Drug production kills trees and people
March 2009
Since the United States and the UN ‘took over’ Afghanistan from the Taliban, the annual opium production has increased over 5400 per cent – 150 tonnes in 2001, 8200 tonnes in 2007. The 2007 harvest produced about 820 tonnes of heroin and at the Uzbekistan border, UN troops found themselves in the strange position of having to wave through the convoys of black jeeps. All this land growing poppies cannot be used for food production or reforestation! The chemical waste products of the heroin labs pollute additional land.
Worse for the trees is the situation in Latin American countries ruled by cocaine. Here, unlike in Afghanistan, US involvement has actually helped to destroy 1.15 million hectares of coca, but in Colombia for one, production has not actually fallen.

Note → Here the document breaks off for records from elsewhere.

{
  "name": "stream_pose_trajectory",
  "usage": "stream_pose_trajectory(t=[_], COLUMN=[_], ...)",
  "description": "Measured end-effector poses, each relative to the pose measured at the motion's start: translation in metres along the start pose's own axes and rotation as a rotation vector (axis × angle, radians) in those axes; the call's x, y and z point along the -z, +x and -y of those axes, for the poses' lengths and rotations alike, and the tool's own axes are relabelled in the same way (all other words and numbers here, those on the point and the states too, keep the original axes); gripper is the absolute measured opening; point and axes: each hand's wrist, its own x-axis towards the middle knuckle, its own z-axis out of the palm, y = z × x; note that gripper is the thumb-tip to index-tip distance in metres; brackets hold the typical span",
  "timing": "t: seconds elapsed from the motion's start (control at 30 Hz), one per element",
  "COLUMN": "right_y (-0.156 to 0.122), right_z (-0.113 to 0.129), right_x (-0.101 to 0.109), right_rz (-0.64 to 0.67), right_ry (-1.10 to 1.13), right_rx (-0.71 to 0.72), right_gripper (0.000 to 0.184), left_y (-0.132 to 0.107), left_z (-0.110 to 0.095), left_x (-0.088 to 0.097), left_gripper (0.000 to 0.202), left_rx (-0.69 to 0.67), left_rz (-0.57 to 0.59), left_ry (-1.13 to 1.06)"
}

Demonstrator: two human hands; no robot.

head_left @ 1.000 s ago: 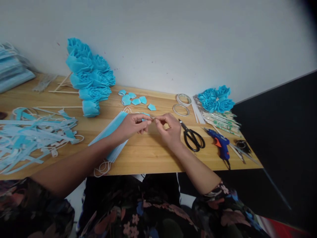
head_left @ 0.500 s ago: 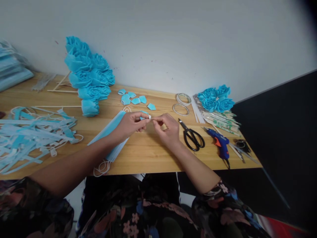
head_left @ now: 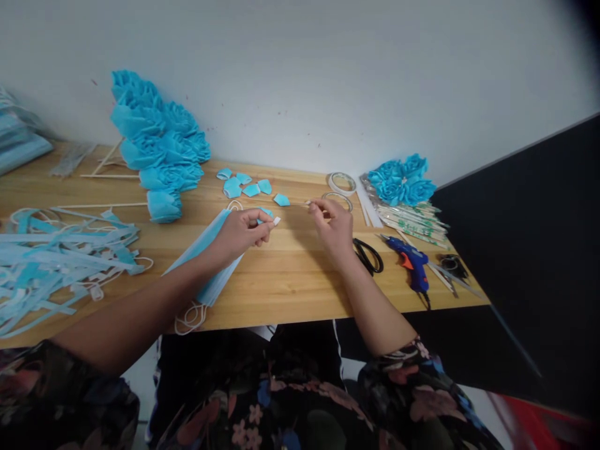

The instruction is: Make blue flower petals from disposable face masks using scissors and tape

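My left hand (head_left: 244, 235) pinches a small white piece (head_left: 277, 221) between thumb and fingertips. A blue cut piece (head_left: 265, 213) shows just behind those fingers. To the right, my right hand (head_left: 335, 230) is closed in a pinch on a thin strand (head_left: 300, 205) that points left; its exact kind is hard to make out. Under my left wrist lies a blue face mask (head_left: 216, 286) with white ear loops. Beyond the hands are several blue five-sided pieces (head_left: 232, 187), one (head_left: 282, 199) apart from the others. Black-handled scissors (head_left: 370, 256) are partly hidden behind my right wrist.
Blue fabric roses on sticks (head_left: 162, 144) stand at back left, above a heap of mask strips (head_left: 60, 262). Tape rolls (head_left: 342, 183), more blue roses (head_left: 403, 181), wrapped sticks (head_left: 415, 220) and a blue glue gun (head_left: 412, 265) lie at right. A wall (head_left: 290, 81) borders the table.
My hands have moved apart. The right one has gone up and right with the thin strand, now covering part of the scissors; the left still pinches the white piece. The view has shifted slightly.
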Motion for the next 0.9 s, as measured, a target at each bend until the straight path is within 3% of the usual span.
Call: stream_pose_trajectory(t=[0.13, 0.3, 0.47, 0.67, 0.8, 0.9], right_y=[0.006, 0.004, 0.006, 0.017, 0.003, -0.014], right_z=[-0.016, -0.013, -0.014, -0.022, -0.029, -0.038], right_x=[-0.001, -0.006, -0.003, 0.045, 0.075, 0.079], right_rz=[0.139, 0.133, 0.085, -0.073, 0.034, 0.058], right_ry=[-0.084, -0.091, -0.134, -0.178, -0.223, -0.276], right_rx=[0.031, -0.030, 0.008, -0.015, -0.052, -0.064], right_gripper=[0.024, 0.026, 0.021, 0.031, 0.033, 0.033], left_y=[0.001, 0.002, 0.004, 0.005, 0.006, 0.006], left_z=[0.001, 0.002, 0.005, 0.007, 0.007, 0.007], left_x=[0.000, 0.000, 0.001, 0.003, 0.003, 0.002], left_gripper=[0.013, 0.013, 0.012, 0.014, 0.016, 0.017], left_rx=[0.006, 0.012, -0.007, -0.055, -0.083, -0.096], left_rz=[-0.008, -0.033, -0.025, -0.037, -0.050, -0.054], left_ry=[-0.029, -0.059, -0.061, -0.061, -0.057, -0.047])
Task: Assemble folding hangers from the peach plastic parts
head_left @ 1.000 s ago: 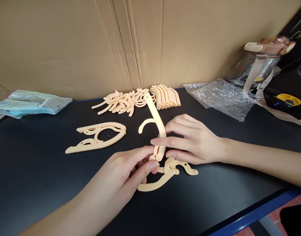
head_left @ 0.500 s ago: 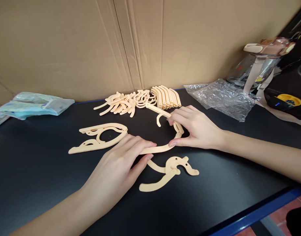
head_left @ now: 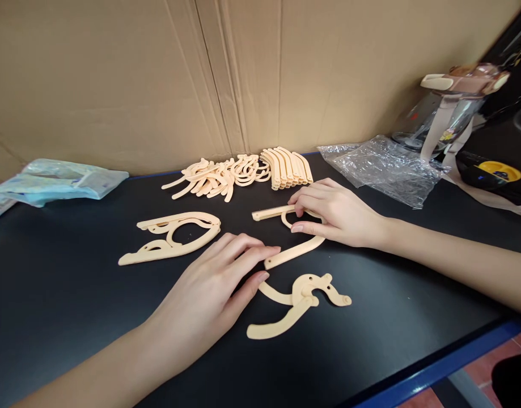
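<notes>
A cream plastic folding hanger (head_left: 291,254) lies half folded on the black table, its two arms forming a V. My right hand (head_left: 334,215) rests on its hinge end, fingers curled over the plastic and pressing it down. My left hand (head_left: 209,289) lies flat with fingers stretched out, fingertips at the free end of the lower arm. A loose hanger part with a hook (head_left: 296,306) lies just in front of my left fingertips. A folded hanger (head_left: 170,237) lies to the left.
A pile of cream hanger parts (head_left: 238,171) lies against the cardboard wall (head_left: 158,79). A clear plastic bag (head_left: 381,167) and a bottle with strap (head_left: 449,107) are at the right; a blue packet (head_left: 60,180) at the left. The table's blue front edge (head_left: 439,371) runs at lower right.
The hanger, held upright a second ago, has been laid flat and folded inward. My left hand let go of it and flattened on the table; my right hand moved back with the hinge.
</notes>
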`<action>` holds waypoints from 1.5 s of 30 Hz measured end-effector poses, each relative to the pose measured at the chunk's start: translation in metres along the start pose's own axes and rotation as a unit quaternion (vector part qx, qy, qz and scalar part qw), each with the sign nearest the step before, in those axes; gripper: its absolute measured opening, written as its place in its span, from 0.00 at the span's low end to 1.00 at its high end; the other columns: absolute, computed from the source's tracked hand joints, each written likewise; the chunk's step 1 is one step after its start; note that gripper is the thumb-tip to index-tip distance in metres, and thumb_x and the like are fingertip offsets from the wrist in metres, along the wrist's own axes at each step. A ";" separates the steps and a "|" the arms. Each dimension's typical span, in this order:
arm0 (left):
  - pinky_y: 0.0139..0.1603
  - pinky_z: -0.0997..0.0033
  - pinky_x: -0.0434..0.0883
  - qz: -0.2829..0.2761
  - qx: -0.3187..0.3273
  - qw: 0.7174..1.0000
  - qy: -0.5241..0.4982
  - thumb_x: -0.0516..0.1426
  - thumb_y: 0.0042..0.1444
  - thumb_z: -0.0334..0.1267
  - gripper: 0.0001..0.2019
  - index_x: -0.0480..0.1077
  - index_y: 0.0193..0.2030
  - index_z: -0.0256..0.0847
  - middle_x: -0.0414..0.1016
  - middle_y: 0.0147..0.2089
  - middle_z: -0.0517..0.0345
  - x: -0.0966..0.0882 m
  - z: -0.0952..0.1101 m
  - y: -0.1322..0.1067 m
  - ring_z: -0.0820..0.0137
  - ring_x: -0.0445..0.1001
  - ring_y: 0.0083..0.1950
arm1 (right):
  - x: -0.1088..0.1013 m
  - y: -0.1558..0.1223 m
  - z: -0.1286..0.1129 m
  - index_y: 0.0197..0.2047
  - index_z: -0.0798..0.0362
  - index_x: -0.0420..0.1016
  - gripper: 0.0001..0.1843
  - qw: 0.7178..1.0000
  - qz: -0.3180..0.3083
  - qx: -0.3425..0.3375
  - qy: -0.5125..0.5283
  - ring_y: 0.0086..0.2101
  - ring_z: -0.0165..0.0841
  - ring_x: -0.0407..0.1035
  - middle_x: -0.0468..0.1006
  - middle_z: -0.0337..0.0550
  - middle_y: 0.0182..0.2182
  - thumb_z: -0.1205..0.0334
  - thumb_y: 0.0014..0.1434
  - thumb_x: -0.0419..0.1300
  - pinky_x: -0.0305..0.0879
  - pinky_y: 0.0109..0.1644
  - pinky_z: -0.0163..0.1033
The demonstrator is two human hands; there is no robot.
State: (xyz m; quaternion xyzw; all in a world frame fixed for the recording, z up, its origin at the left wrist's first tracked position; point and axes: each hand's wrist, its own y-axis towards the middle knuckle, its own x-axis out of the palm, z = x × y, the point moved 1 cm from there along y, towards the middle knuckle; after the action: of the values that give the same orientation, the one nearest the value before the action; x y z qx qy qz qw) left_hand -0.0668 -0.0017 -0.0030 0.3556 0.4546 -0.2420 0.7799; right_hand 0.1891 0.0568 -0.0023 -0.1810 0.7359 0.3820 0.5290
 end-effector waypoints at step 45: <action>0.33 0.64 0.56 0.045 0.088 0.979 0.178 0.50 0.70 0.35 0.10 0.63 0.34 0.42 0.67 0.28 0.62 0.004 0.021 0.000 0.67 0.63 0.29 | -0.007 -0.010 -0.069 0.33 0.55 0.72 0.17 0.987 0.064 -0.084 0.123 0.27 0.27 0.61 0.71 0.35 0.25 0.55 0.72 0.54 0.58 0.39 0.35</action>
State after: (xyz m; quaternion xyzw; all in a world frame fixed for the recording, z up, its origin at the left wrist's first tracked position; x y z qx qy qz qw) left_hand -0.0532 -0.0184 0.0002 0.4804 0.5463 -0.1789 0.6624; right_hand 0.1543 -0.0031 0.0105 -0.2233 0.7704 0.4505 0.3921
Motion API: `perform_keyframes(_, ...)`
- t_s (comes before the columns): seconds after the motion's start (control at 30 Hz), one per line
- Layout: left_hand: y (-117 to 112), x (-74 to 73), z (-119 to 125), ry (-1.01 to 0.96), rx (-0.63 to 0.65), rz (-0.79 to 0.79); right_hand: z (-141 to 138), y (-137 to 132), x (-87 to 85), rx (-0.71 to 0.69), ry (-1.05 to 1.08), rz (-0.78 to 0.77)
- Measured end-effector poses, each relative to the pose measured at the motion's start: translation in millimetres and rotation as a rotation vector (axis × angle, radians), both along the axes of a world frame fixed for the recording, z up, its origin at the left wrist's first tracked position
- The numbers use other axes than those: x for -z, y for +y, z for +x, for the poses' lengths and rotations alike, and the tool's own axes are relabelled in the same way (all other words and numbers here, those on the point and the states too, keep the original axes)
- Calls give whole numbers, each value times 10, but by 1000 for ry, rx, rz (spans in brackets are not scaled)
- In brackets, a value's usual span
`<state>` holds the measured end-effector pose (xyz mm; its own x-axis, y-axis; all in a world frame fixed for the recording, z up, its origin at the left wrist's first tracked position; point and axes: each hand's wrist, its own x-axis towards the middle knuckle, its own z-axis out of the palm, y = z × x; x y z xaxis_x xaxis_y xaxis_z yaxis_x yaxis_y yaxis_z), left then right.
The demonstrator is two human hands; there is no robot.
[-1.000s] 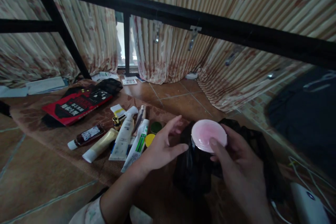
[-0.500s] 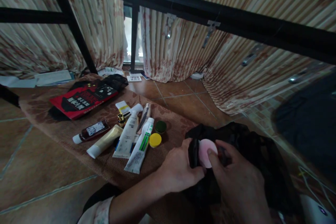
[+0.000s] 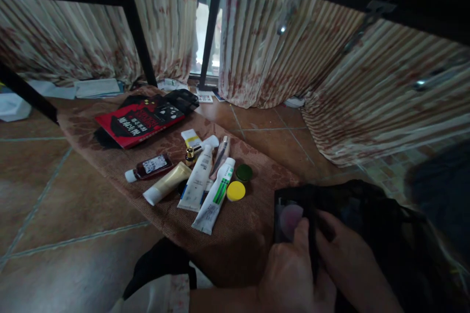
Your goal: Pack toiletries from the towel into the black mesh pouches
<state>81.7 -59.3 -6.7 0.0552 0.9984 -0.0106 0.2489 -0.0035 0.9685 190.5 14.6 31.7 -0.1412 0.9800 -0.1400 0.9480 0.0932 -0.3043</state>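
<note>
A pink round container sits in a dark see-through pouch at the lower right, its colour dimmed by the black material. The forefinger of my left hand reaches up to the container's lower edge. The other fingers of that hand are curled at the pouch, partly hidden. My right hand grips the pouch's right side, thumb and fingers bent round dark material. Left of the pouch lie a yellow-lidded jar, a green-lidded jar and a white tube with a green stripe.
Further left are a white tube, a gold tube, a dark red bottle and a red and black book. A brown cloth lies under them. Black frame bars cross in front of the curtains.
The pink container has gone from my right fingers into the dark pouch. My left hand has shifted right and down, its forefinger now on the container. The view has turned slightly.
</note>
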Motion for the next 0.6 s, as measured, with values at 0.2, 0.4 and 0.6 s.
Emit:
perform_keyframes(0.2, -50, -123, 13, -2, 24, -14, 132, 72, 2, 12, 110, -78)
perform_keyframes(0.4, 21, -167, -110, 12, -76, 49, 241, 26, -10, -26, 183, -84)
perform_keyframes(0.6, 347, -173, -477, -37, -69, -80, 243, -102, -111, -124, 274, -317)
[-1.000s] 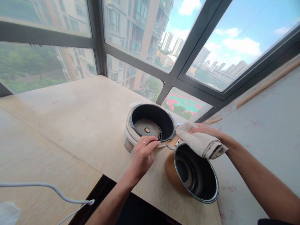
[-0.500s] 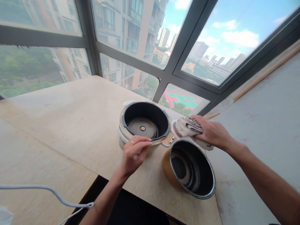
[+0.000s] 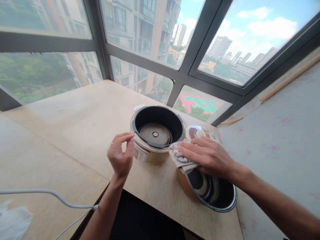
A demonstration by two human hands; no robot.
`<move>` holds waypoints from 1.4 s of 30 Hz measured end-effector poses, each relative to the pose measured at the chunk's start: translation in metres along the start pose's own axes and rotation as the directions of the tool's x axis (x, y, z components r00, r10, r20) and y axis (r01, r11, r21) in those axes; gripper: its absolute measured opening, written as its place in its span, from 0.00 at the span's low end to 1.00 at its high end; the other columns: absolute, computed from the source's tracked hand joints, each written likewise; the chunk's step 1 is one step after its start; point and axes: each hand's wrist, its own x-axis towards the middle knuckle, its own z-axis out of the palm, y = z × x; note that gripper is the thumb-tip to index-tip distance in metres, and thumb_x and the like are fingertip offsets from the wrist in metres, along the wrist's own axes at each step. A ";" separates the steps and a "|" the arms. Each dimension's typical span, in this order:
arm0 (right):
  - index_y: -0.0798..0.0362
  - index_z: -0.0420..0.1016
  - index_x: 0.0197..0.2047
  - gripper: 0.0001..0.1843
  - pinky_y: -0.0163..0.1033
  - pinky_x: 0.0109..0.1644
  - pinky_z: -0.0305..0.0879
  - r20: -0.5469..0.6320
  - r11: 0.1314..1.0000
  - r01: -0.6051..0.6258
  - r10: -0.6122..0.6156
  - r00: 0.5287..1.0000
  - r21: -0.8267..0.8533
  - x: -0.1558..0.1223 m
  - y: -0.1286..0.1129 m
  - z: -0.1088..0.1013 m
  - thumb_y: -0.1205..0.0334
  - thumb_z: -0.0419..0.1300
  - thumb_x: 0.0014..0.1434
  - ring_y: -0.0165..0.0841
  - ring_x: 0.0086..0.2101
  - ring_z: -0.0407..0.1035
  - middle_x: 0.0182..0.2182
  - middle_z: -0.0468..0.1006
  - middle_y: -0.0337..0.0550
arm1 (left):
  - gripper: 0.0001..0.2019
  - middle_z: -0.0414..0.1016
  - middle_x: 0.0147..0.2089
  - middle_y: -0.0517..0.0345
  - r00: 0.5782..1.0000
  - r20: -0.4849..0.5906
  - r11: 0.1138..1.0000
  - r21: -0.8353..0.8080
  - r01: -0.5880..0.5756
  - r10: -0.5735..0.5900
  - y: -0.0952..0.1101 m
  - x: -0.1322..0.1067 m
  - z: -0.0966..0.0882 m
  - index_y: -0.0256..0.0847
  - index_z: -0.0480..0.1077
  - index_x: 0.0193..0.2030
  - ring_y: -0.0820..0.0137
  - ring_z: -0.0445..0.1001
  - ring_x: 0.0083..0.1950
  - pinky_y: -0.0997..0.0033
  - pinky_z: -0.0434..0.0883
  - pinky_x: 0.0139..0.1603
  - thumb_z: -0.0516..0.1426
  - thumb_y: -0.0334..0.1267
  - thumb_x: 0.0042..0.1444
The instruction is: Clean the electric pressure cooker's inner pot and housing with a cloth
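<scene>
The body of an electric cooker (image 3: 155,158) stands on the wooden surface, its dark cavity facing up with a round metal plate (image 3: 150,128) at the bottom. At its left front edge is my left hand (image 3: 120,155), thumb and forefinger pinched together; what they hold, if anything, I cannot make out. My right hand (image 3: 212,155) presses a folded grey-white cloth (image 3: 182,159) against the cooker's right front side. Under that hand the inner pot (image 3: 187,188) lies tilted, its dark mouth facing me, partly hidden by the hand and cloth.
Behind my right hand lies a shiny lid (image 3: 196,131), partly covered. A white cable (image 3: 50,192) runs in from the left, above a crumpled white piece (image 3: 15,216). Windows (image 3: 141,76) border the far side, and a papered wall (image 3: 280,143) the right.
My left hand has moved left from the cooker's front rim to its left front edge. My right hand has brought the cloth left and nearer, from beside the lid to the cooker's side.
</scene>
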 end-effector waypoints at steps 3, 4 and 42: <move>0.60 0.74 0.53 0.18 0.45 0.38 0.56 0.007 0.999 -0.030 0.030 1.000 0.026 0.016 -0.014 0.003 0.74 0.53 0.61 0.39 0.37 0.65 0.50 0.80 0.50 | 0.04 0.78 0.41 0.54 0.991 -0.073 0.993 0.030 0.113 -0.110 -0.009 0.007 -0.007 0.38 0.77 0.40 0.68 0.77 0.44 0.66 0.74 0.46 0.60 0.29 0.60; 0.60 0.74 0.52 0.18 0.45 0.37 0.55 0.022 0.998 -0.048 0.047 0.999 0.040 0.022 -0.018 0.004 0.74 0.53 0.60 0.39 0.37 0.65 0.49 0.80 0.49 | 0.04 0.78 0.41 0.54 0.988 -0.088 0.991 0.044 0.129 -0.125 -0.011 0.009 -0.010 0.38 0.77 0.40 0.68 0.77 0.44 0.66 0.74 0.47 0.60 0.30 0.60; 0.56 0.72 0.39 0.05 0.43 0.33 0.54 0.254 0.920 -0.380 0.346 0.903 0.098 0.188 -0.073 0.039 0.69 0.56 0.61 0.40 0.35 0.69 0.34 0.78 0.49 | 0.23 0.77 0.57 0.46 0.643 0.396 0.454 -0.474 0.754 -0.655 -0.076 0.005 -0.016 0.37 0.77 0.52 0.57 0.72 0.63 0.59 0.66 0.68 0.61 0.53 0.57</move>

In March 2009, ‘Latin America declares war on drugs a failure’ (The Guardian Weekly, 13 March 09, pp1-2).
In Latin America, armed groups seeking new land for coca are clearing rainforests killing and evicting the inhabitants. ‘Some 270,000 Colombians were forced to flee their homes in the first half of 2008’ (The Guardian Weekly), the situation in Venezuela is equally bad.
The Colombian government has created a website for ‘Awareness about cocaine’s ecocide in Colombia’. Note: This website disappeared in late 2012 – now that’s worrying!